Keeping Your Love Tank Full During the Pandemic

Keeping Your Love Tank Full During the Pandemic

Keeping Your Love Tank Full During the Pandemic

You may have heard this phrase: “Love is not a guarantee.” The idea is that although you love someone, things may not always work out the way you want. This concept goes hand in hand with the Love Tank Theory, which suggests that our ability to love can run on empty if our “love tank” is not being filled. What fills up a love tank? The theory says this happens with frequent emotional connections. Not surprisingly, the coronavirus pandemic has triggered a wave of relationship changes as couples face unexpected hardships and challenges. So how can we keep our love tank full during the pandemic?

The Love Tank Theory

This theory, written about in Dr. Gary Chapman’s book, The Five Love Languages, talks of every person having a love tank. This tank’s fullness is controlled by emotional connections and disconnections and is tampered with throughout day-to-day life.

An Empty Tank

Depending on who each person is in and out of the relationship, a tank is filled and emptied in a variety of ways. Someone’s tank might empty if they are not receiving enough physical affection, acts of service, quality time, words of affirmation, or other love languages native to their heart. What might empty one person’s love tank might not empty another’s. Our tank is drained when our emotional needs in the relationship are not being met. Once the tank is empty for too long, permanent damage can be caused to the relationship.  

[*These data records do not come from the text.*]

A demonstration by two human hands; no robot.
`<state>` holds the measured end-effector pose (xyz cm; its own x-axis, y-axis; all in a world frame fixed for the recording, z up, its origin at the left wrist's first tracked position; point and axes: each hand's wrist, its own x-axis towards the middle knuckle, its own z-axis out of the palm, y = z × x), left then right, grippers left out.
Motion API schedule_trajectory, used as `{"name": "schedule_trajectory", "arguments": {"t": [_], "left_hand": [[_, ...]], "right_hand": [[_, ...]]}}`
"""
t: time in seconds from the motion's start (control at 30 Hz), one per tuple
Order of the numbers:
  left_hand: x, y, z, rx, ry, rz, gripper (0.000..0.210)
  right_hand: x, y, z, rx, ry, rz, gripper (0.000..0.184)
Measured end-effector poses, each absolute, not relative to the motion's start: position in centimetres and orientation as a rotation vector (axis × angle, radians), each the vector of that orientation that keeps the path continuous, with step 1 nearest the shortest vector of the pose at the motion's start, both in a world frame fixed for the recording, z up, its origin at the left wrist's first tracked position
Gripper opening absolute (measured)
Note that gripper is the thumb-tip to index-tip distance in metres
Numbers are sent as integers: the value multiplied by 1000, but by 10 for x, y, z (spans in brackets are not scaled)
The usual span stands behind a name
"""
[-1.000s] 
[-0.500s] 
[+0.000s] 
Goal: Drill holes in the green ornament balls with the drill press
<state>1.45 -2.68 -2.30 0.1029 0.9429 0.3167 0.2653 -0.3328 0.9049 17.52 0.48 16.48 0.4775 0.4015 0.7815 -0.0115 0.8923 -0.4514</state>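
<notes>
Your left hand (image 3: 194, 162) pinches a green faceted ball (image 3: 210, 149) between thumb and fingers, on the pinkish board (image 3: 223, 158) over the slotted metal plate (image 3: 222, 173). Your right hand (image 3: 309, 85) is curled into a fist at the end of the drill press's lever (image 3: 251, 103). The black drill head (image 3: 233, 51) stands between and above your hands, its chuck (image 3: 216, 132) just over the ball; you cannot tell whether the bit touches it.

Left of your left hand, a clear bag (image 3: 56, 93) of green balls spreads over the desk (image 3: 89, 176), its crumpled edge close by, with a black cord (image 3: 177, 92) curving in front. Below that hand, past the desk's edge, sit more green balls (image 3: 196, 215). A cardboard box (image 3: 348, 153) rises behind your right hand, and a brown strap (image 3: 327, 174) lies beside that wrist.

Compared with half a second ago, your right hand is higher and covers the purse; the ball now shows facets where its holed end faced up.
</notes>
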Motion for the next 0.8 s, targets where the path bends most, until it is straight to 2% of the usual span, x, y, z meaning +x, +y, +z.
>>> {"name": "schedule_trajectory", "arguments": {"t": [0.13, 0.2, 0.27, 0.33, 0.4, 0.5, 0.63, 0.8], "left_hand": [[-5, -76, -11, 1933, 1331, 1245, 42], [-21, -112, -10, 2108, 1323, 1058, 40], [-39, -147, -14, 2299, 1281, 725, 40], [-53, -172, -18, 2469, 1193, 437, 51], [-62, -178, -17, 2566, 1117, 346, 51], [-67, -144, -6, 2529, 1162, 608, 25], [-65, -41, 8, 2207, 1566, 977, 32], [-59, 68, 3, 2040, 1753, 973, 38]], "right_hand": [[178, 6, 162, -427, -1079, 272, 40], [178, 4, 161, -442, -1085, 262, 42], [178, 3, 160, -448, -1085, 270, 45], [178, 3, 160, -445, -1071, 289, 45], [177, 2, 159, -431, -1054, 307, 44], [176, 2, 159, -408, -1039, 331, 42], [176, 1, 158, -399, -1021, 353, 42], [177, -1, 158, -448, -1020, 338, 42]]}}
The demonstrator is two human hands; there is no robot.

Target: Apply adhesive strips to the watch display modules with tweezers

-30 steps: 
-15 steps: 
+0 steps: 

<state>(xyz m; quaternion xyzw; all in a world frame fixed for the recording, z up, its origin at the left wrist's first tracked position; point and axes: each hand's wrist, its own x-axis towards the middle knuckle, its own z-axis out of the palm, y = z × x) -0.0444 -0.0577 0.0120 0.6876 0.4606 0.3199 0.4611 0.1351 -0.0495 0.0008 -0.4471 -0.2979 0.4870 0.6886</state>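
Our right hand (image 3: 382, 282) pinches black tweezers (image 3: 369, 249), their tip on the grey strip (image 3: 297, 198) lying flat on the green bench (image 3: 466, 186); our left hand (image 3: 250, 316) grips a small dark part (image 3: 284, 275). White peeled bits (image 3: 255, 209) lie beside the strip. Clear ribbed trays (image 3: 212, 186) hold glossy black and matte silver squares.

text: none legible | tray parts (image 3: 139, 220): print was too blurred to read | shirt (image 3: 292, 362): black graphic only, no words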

The Impact of the Pandemic on Our Tank

Increased Stress/Anxiety/Worry

For many, the pandemic has brought an influx of stress, anxiety, and worry. There is still quite a bit that is unknown about the pandemic like when it will end or when regular life will return to normal. This has an increasing number of people experiencing fear for what the future holds. This can impact their mental health on a deep level. When our partner does not understand or respond in the way we need, it might drain our tank.

Limit on Physical Interactions

For partners who do not live in the same household or are long-distance, COVID-19 has had a huge impact on physical interactions. Travel restrictions have made it difficult for partners who do not live together to remain closely connected in everyday life. This could also apply to couples where one works in a high-risk environment. For individuals who depend on physical interaction to fill their tank, this could be increasingly draining. This increased remoteness during COVID-19 may also make it harder for those who prefer to receive love as quality time, since the opportunities and the types of quality time that can be spent together are likely diminished quite significantly. 

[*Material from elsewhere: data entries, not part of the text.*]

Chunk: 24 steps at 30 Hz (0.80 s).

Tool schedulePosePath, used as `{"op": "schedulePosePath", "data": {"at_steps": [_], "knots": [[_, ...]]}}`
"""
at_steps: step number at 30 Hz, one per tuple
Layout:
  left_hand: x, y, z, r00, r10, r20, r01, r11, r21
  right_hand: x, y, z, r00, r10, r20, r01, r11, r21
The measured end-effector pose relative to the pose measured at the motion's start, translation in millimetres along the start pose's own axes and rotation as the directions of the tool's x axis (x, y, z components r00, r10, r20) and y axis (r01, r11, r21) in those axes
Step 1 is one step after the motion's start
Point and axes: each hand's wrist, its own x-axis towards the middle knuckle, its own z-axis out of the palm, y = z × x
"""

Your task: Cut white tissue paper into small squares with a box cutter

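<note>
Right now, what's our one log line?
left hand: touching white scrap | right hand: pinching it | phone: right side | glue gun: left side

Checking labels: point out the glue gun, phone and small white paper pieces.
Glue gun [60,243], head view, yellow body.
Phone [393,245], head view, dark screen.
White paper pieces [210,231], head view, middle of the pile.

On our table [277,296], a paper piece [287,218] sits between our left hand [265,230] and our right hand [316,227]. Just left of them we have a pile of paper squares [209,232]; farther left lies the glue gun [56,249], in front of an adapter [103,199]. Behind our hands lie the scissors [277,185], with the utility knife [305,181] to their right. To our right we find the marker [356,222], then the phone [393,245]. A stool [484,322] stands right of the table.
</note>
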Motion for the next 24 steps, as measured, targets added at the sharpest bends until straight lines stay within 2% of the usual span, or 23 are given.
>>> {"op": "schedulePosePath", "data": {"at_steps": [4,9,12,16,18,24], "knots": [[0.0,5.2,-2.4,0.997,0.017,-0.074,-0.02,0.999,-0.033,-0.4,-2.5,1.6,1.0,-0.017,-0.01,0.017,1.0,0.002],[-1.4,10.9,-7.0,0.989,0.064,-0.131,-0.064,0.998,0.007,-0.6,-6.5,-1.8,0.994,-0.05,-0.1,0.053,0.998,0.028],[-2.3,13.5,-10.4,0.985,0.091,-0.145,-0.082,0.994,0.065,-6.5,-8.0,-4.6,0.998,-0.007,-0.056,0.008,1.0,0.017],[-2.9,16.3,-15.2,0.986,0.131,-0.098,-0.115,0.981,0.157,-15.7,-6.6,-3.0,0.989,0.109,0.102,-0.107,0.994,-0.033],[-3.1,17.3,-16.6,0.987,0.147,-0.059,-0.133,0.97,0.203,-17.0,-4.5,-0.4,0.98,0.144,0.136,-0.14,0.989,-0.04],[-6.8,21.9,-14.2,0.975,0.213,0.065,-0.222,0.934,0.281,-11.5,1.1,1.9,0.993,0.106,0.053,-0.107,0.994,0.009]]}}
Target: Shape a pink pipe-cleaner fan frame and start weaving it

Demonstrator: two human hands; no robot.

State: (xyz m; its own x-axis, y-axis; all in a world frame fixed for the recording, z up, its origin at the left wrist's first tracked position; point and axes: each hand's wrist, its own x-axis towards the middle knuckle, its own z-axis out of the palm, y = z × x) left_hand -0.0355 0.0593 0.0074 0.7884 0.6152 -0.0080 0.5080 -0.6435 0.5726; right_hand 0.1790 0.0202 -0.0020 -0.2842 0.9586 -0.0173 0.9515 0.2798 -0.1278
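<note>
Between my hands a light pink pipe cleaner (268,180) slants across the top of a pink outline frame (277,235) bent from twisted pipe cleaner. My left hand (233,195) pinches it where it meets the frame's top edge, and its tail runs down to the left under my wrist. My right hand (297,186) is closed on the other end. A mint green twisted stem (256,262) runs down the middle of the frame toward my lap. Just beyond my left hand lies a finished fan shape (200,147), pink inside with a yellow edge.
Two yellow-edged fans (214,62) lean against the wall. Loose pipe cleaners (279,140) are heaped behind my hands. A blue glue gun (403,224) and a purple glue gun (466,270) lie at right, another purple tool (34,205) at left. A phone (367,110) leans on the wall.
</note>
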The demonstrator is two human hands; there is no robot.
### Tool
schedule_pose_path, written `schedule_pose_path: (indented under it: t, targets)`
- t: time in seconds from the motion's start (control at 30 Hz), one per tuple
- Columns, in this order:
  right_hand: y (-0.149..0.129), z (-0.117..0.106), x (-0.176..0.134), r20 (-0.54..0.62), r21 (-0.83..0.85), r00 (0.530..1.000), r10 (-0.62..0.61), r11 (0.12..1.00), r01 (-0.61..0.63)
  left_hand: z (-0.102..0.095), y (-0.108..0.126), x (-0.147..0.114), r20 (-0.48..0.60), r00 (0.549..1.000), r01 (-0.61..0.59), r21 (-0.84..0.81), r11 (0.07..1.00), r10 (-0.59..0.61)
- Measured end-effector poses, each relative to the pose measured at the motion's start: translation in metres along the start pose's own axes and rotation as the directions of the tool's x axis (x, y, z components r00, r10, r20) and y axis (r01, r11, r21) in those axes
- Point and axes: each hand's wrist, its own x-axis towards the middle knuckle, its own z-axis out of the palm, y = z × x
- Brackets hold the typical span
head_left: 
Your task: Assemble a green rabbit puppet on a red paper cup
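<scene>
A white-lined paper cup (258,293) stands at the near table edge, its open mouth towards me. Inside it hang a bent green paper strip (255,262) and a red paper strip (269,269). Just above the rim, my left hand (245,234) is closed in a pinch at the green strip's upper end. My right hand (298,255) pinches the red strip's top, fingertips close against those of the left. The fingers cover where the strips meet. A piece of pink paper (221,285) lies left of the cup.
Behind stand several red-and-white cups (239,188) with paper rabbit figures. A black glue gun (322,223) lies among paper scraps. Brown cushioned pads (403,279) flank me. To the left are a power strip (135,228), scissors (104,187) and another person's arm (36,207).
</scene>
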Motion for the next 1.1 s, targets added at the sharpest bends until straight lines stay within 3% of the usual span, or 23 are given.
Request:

How to Refill Our Love Tank:

Intentional Connection

Being intentional with your time together is key to filling your love tank. Each person in the relationship needs to be on the same page about dedicating time to one another. Dedicating time and space to spend interacting with a mutual understanding of its importance for your relationship can be a great way to fill one another’s tank.

Communication

You have heard the phrase “communication is key” before. Open, honest, and intentional communication is essential to keeping our love tanks full. This involves more than just talking about each other’s day. Each person in the relationship should speak honestly about what they are feeling, how the other person makes them feel, and what they need in the relationship. This vulnerability strengthens the bonds of the relationship, giving space for each partner to be seen, known, and loved, and creates a healthy avenue for the expression of hopes and expectations. 

Relationships take work, especially in circumstances that demand we get creative. COVID-19 has certainly created such demanding circumstances for our relationships. Moving toward one another is an important part of keeping your love tanks full and your relationship satisfying.